A word-for-word copy of the listing is what's needed; leave out every image.
====== Information supplied ======
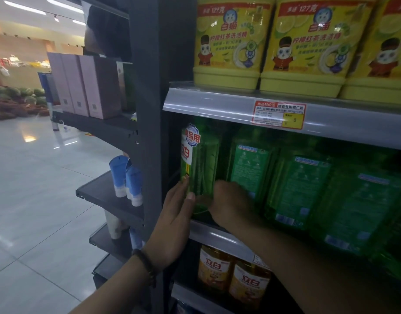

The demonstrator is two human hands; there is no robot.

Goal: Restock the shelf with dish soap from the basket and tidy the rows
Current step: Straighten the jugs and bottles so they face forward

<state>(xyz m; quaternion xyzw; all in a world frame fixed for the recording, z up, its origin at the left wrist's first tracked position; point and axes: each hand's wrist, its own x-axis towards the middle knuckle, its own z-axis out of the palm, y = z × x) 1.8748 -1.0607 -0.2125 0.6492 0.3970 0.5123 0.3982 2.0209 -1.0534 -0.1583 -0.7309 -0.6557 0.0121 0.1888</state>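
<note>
Your left hand (172,223) lies flat, its fingers straight against the left side of the green dish soap bottle (199,159) and the thumb on its front. Your right hand (231,202) curls its fingers round the bottle's base from the right. The bottle stands upright at the left end of the middle shelf (217,236), just beside a row of green bottles (251,168) showing their back labels. Yellow dish soap tubs (226,41) sit above.
</note>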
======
## Written response
The demonstrator is two human hands; there is no robot.

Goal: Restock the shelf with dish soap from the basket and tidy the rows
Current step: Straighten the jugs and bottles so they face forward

<state>(xyz m; quaternion xyzw; all in a world frame fixed for the recording, z up, its origin at the left wrist's first tracked position; point and axes: each hand's wrist, its own x-axis towards the middle knuckle, its own z-axis out of the palm, y = z × x) 1.8748 -1.0607 -0.2125 0.6492 0.3970 0.5123 0.3982 2.0209 -1.0534 -0.1583 -0.7309 -0.6557 0.0121 0.1888</state>
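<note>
Your left hand (172,223) lies flat, its fingers straight against the left side of the green dish soap bottle (199,159) and the thumb on its front. Your right hand (231,202) curls its fingers round the bottle's base from the right. The bottle stands upright at the left end of the middle shelf (217,236), just beside a row of green bottles (251,168) showing their back labels. Yellow dish soap tubs (226,41) sit above.
</note>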

The exercise calls for nothing further.